Ähnlich radikal, aber deutlich kostengünstiger hat sich eine Werstenerin kürzlich gegen eine Laterne vor ihrer Haustür gewehrt. Auf dem Ohmweg will die Stadt testen, „wie die Sicherheit für alle Verkehrsteilnehmenden auch bei sanftem Licht gewährleistet werden kann“, heißt es. Zusätzlich zu den Gasleuchten sollen dort elektrisch betriebene Laternen aufgestellt werden. Die Markierung vor ihrer Haustür nahm die Anwohnerin also kurzerhand mit einer Sitzbank in Beschlag. Vorerst mit Erfolg: Die Bauarbeiter konnten nicht tätig werden, Mitarbeiter der Netzgesellschaft prüfen nun nach Gesprächen mögliche Alternativen.

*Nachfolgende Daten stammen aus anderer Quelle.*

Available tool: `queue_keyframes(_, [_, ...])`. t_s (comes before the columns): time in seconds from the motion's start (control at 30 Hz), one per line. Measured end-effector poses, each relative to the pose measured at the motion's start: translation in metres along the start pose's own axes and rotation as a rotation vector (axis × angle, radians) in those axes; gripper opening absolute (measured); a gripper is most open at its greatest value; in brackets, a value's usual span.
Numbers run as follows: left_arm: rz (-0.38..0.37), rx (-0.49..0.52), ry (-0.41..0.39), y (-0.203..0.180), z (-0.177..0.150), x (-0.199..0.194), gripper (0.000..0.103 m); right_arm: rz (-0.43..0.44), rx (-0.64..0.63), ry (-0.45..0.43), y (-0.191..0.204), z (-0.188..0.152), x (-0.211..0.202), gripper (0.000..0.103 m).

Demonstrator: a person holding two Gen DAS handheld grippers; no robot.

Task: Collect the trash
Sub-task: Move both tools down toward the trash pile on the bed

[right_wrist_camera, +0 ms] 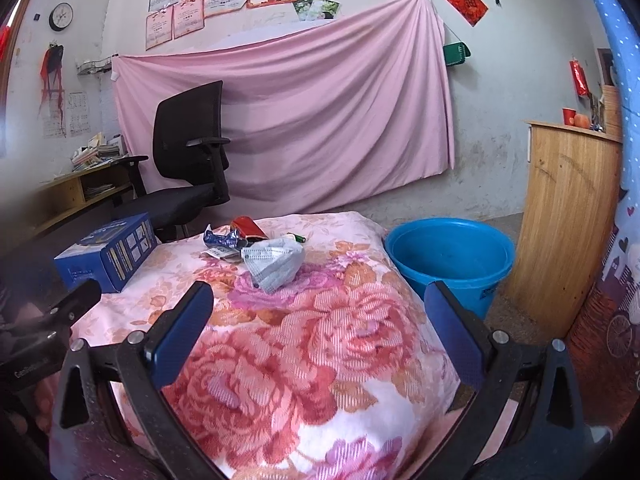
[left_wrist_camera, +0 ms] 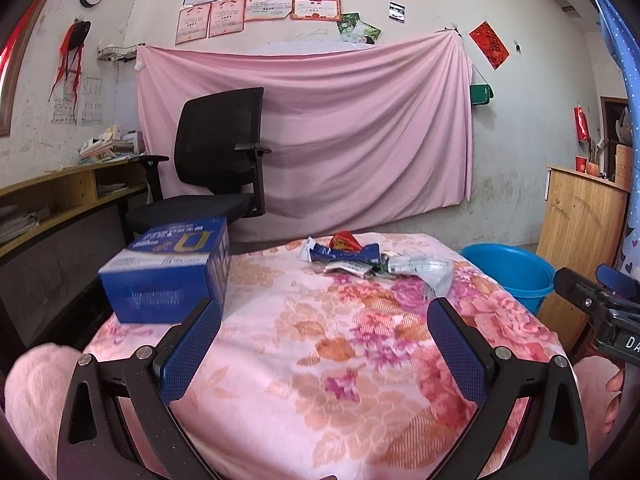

Unterstützung bekam die Anwohnerin von Nachbarn, die sich alle darüber ärgerten, dass niemand vorher mit ihnen gesprochen habe. So geht es vielen Anwohnerinnen und Anwohnern, die sich gegen Baupläne oder Baumfällungen wehren. Es sei über die Köpfe der Nachbarschaft hinweg entschieden worden, heißt es. Oftmals ist es dann aber schon zu spät. Mangelt es also an der Kommunikation?
Jein. Die meisten Entscheidungen fallen nicht ganz plötzlich hinter verschlossenen Türen, sondern werden in Bezirksvertretungen, Ausschüssen, Ratssitzungen diskutiert und beschlossen – die Sitzungen sind für jeden und jede offen, Bürgerinnen und Bürger haben zu Ende jeder Sitzung ein Rederecht. Und auch Bürgerbeteiligung ist längst kein Feigenblatt mehr. Beim Park Ludenberg an der Blanckertzstraße haben die Anwohner den Siegerentwurf, der die Bäume stehen lässt, quasi mit definiert. In Flingern haben sie den Entwickler Cube dazu gebracht, auf Baurecht (vor allem ein Hotel) zu verzichten, gemeinsam wurde neu geplant. Natürlich funktioniert Bürgerbeteiligung nicht für jede Laterne, aber es ist der richtige Weg zur Mitsprache. Der voraussetzt, dass sich die Anwohnerschaft beteiligt. Das wiederum könnte offenbar hohe Kosten und viel Ärger ersparen.